## Exercise
Leaving out every picture, please repeat exactly the line that contains "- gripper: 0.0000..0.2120" and each line after it through the final line below.

<<<<

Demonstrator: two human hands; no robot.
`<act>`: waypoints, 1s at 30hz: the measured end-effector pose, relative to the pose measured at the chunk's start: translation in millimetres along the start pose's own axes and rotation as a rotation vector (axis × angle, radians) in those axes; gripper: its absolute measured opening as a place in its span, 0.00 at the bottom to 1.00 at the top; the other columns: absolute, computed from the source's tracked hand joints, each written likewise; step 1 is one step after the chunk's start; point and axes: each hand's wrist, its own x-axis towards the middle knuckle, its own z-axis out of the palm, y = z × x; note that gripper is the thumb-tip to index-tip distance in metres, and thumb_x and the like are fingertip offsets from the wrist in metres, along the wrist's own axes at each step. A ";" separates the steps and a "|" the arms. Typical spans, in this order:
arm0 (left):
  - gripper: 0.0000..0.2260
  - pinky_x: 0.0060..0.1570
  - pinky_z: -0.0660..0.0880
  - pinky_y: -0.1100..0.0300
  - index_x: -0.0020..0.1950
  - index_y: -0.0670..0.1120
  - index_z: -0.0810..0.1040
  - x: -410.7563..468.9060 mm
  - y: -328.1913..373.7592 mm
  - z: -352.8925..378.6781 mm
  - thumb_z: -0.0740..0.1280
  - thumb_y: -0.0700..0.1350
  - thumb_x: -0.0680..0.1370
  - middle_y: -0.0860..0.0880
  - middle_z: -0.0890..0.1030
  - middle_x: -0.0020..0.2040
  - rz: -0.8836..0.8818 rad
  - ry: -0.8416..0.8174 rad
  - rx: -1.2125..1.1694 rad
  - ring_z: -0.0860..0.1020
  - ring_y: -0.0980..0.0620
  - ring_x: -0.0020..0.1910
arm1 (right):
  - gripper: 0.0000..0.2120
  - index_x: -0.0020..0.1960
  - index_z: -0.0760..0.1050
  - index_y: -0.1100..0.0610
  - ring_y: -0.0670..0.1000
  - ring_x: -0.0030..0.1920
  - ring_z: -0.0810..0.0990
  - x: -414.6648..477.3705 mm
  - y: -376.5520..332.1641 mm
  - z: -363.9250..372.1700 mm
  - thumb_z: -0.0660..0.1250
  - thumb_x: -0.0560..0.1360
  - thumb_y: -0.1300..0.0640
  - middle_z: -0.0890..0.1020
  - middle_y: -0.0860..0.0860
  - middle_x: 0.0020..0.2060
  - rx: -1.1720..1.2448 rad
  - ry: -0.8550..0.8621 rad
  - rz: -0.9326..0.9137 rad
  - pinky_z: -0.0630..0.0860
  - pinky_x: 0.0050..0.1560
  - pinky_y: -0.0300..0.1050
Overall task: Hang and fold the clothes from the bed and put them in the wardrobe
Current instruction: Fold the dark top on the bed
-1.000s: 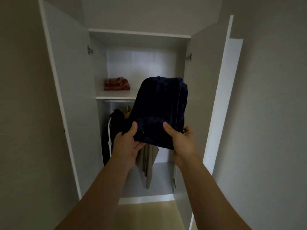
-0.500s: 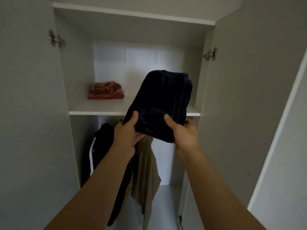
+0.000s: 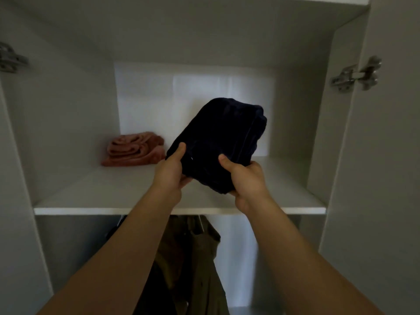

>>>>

## Response box
  - gripper: 0.0000..0.2120
  - index_x: -0.0020..0.1960
  - index_z: -0.0760..0.1050
  - index_y: -0.1100..0.0610
  - ring_y: -0.0670..0.1000
  - ring_x: -0.0030..0.1920
  - ring_z: -0.0810..0.0990
  - x: -414.6648..477.3705 mm
  - y: -376.5520..332.1641 mm
  - z: -363.9250..372.1700 mm
  - thumb_z: -0.0660..0.1250
  - thumb_x: -0.0560..0.1360
  - thumb_y: -0.1300..0.0640
  - middle_z: -0.0890..0.1020
  - middle_y: -0.0860..0.0860
  - middle_x: 0.0020..0.2060
  - rx: -1.1720..1.2448 rad
  - ry: -0.8550..0.8621 rad
  - rz: -0.9326..0.9137 rad
  - pinky_z: -0.0630..0.0860
  - pinky_x: 0.0050..0.1560
  - pinky_y: -0.0300..0.1050
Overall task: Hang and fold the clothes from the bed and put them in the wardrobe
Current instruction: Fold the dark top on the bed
-1.000s: 
-0.500s: 
+0.000s: 

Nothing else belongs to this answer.